I am pleased to be able to report on another successful financial year for Bodycote. The Group delivered 4.0% revenue growth at constant exchange rates, although after taking account of the foreign exchange impact revenue declined 1.7%. This performance was particularly encouraging given the lacklustre macro-economic background. Bodycote outperformed the market in many of its sectors and increased its market share in the year.
Group headline margins were expanded by 90 basis points to 18.2% driven by mix improvements across the business and increases in operating efficiency, particularly in Europe. Headline margins in Aerospace, Defence & Energy (ADE) were flat at 26.8% (2013: 27.0%) in keeping with the Group's strategy of preferentially pursuing growth in this part of the business but without targeting further increases in margin. Meanwhile, Automotive & General Industrial (AGI) headline margins increased by 90 basis points to 15.6%. Much of this increase was generated in Western Europe, which has been an area of focus and increased management attention. Progress has been good but there is still work left to do to achieve the full potential of this part of the Group's activities.

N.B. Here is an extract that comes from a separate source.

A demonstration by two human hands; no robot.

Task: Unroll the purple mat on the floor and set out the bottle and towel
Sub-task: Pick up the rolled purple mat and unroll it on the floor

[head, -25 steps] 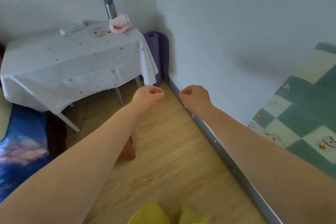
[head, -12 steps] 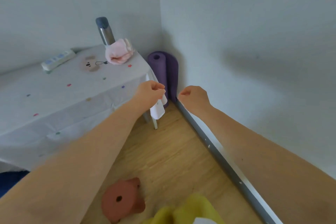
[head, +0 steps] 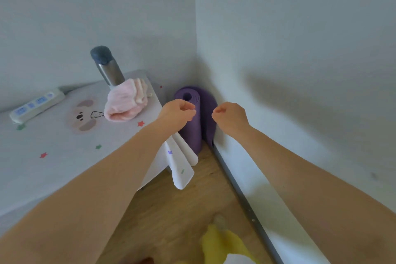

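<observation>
The purple mat (head: 194, 126) stands rolled up on end in the room corner, between the table and the wall. My left hand (head: 179, 113) hovers in front of its top, fingers curled shut and holding nothing. My right hand (head: 229, 117) is just to the right of the roll, also curled with nothing in it. On the table, a steel bottle (head: 107, 67) with a dark cap stands near the back edge. A crumpled pink towel (head: 126, 104) lies right in front of it.
The table wears a white cloth with coloured stars (head: 53, 156), its corner hanging down by the mat. A white power strip (head: 36, 106) lies at the table's left. Wooden floor (head: 182, 210) runs along a grey skirting strip (head: 244, 203). A yellow slipper (head: 222, 246) shows at the bottom.
I have come closer to the corner; the mat, table and bottle now loom larger. Both hands stay curled and have reached the rolled mat's top.
</observation>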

Group headline operating profit increased by 3.4% to £111.1m (2013: £107.4m) despite the decline in reported revenues. At constant exchange rates, growth was 9.2%. Headline earnings per share grew by 6.3% to 43.8p, helped by a one-off reduction in taxes.
Net capital expenditure of £53.8m (2013: £57.3m) was 1.0 times depreciation (2013: 1.0 times), although gross capital expenditure before the benefit of asset sales was 1.1 times depreciation (2013: 1.0 times). Return on capital employed is now 20.7% (2013: 19.9%). Headline operating cash flow was £100.0m (2013: £108.9m) corresponding to a 90.0% cash conversion rate (2013: 101.4%). The company finished the year with a £35.7m net cash position (2013: £15.0m).
Bodycote's strong cash flow generation is a feature of its business model and remains a high priority. This ability to consistently generate high levels of cash has been repeatedly demonstrated over the past several years. While the Group's top priorities for the use of this cash are funding organic growth and enhancing the core dividend, the Group is continually on the lookout for value enhancing acquisitions to boost growth and increase shareholder value. If no such acquisitions are imminent and available funds exceed the immediate needs of the business, then it is our intention to make supplemental distributions to shareholders, as the Board is recommending once again this year. Free cash generation was £75.1m and has comfortably exceeded £70.0m in each of the last three years.
The strategy of preferential investment and expansion in our Specialist Technologies that has been pursued since 2009 has again made a meaningful impact on Group financial performance. In 2014 these technologies contributed some 24% to Group revenue, which was up from 14% in 2007. The six Specialist Technologies are HIP Product Fabrication (HIP PF), Specialty Stainless Steel Processes (S3P), HIP Services, Surface Technology, Low Pressure Carburising and Corr-I-Dur®. In 2014 they had a combined operating margin of over 30% (stated before central costs) and in total contributed 38% of Group headline operating profit. Depending on the technology, Bodycote occupies either a unique or a very strong position in the market. Our success with these technologies will, sooner or later, attract greater competition but notwithstanding this, the market size, future growth potential and ability to generate superior margins from these processes are all very significant. Year-on-year growth in this area of the business was 17%, at constant exchange rates.
Our strategy of expanding in the rapid growth countries saw new plants announced in Turkey, Poland, China and Mexico. However, the total number of facilities in the Group fell to 188 as several uneconomic, commodity oriented sites were closed in Europe. Usable equipment was or will be transferred to other sites in the Group, but the exit from commodity work offset the growth achieved elsewhere in the classical heat treatment side of the business and overall the increase was constrained to 1% at constant exchange rates as a result.
The results of the ongoing pursuit of operational excellence continue to be rewarding. One of the methods used to enhance margins and improve pricing and mix is the Bodycote Margin Model. This is a tool that has been developed by the Group over the last five years and the rate of adoption of the methodology is increasing, now with particular success in Germany and the Netherlands. This approach and other practices such as lean manufacturing are helping to drive the performance improvement of the Classical Heat Treatment business.
Summary and outlook
The Group delivered another good performance in 2014. Revenue, at constant exchange rates, was ahead 4% and we achieved further improvement in margin and return on capital employed, in addition to strong cash generation.
As we begin 2015 a number of macro-economic uncertainties persist. Nevertheless, at this early stage in the year, the Board believes that the strength of the Group's Specialist Technologies and management's continued focus on business improvement, particularly in the Classical Heat Treatment business, should enable further progress in 2015.